Task: Copy each line of the records that holds the string "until".
----- Provided records
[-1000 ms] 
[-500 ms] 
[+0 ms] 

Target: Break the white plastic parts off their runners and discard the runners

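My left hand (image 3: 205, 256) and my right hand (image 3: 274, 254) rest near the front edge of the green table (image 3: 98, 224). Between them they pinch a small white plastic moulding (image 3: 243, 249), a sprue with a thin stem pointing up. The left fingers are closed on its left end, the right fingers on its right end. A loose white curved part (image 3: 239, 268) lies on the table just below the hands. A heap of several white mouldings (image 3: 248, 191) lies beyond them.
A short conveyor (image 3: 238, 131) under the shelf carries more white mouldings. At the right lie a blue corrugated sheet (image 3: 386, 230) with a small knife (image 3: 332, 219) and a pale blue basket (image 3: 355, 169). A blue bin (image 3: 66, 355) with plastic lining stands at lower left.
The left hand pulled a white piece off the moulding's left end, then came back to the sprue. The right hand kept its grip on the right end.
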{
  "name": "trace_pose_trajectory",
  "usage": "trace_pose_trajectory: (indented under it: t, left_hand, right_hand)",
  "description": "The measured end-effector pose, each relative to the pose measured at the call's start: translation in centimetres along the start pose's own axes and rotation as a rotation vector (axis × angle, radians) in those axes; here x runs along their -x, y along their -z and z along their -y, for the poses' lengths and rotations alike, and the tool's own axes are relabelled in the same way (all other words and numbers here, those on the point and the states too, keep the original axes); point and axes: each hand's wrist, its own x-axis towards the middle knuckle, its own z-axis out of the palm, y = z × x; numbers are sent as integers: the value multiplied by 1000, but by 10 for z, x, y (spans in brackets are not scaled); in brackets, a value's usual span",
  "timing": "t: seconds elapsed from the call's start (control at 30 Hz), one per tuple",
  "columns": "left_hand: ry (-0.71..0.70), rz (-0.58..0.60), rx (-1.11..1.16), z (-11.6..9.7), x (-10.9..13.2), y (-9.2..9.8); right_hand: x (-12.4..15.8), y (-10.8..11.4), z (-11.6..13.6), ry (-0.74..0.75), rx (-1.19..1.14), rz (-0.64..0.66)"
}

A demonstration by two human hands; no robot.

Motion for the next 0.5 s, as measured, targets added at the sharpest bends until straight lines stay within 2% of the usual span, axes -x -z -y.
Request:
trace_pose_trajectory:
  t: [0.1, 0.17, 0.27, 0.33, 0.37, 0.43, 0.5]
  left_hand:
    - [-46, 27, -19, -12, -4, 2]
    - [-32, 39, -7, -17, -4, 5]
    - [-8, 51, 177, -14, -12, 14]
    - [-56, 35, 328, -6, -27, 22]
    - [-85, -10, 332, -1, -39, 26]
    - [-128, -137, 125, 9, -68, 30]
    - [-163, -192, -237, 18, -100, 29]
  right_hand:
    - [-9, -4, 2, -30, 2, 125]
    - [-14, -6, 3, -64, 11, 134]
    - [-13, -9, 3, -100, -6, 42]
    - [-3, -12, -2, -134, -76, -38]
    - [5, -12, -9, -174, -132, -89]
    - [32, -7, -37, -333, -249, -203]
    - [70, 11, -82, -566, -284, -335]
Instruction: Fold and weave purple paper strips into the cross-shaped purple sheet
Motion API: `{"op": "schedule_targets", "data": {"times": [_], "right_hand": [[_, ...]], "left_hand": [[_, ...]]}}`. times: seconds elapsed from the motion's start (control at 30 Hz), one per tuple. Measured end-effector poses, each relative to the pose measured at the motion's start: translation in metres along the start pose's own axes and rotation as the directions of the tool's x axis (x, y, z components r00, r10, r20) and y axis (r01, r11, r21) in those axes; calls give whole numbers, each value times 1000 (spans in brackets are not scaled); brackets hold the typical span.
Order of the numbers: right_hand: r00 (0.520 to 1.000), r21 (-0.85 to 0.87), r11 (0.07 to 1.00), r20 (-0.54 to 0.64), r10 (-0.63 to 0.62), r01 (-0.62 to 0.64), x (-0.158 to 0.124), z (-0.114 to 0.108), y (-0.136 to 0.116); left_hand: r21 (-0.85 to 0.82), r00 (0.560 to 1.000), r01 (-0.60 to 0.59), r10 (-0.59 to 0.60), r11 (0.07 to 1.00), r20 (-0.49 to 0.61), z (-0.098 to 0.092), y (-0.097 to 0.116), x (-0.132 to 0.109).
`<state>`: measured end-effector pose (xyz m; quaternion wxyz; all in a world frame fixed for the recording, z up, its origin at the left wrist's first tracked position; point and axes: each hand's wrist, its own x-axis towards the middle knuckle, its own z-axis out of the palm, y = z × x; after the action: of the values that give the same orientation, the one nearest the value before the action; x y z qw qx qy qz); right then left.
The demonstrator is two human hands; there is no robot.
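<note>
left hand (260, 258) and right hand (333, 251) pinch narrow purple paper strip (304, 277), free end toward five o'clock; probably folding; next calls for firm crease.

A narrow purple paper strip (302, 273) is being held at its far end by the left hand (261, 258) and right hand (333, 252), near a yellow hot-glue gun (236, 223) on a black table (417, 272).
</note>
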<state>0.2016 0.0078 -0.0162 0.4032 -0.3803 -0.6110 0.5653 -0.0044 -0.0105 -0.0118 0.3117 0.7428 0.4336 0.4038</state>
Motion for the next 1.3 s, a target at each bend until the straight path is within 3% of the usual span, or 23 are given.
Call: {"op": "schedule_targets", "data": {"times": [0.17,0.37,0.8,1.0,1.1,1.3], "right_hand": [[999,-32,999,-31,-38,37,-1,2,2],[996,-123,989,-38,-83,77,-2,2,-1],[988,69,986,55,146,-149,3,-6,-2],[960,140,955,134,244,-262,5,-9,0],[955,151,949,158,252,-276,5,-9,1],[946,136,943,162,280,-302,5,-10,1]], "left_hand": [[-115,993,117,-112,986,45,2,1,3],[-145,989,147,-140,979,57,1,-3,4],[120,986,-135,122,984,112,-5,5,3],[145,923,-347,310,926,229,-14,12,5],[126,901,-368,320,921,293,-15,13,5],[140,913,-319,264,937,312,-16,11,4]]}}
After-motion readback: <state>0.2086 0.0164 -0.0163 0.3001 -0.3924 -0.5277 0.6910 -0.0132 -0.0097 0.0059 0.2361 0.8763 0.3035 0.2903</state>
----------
Answer section:
Motion for the next 0.5 s, as measured, targets added at the sharpest bends until straight lines stay within 2% of the usual span, axes -x -z -y.
Motion for the next 1.3 s, a target at each bend until the straight path is within 3% of the usual span, or 23 are given.

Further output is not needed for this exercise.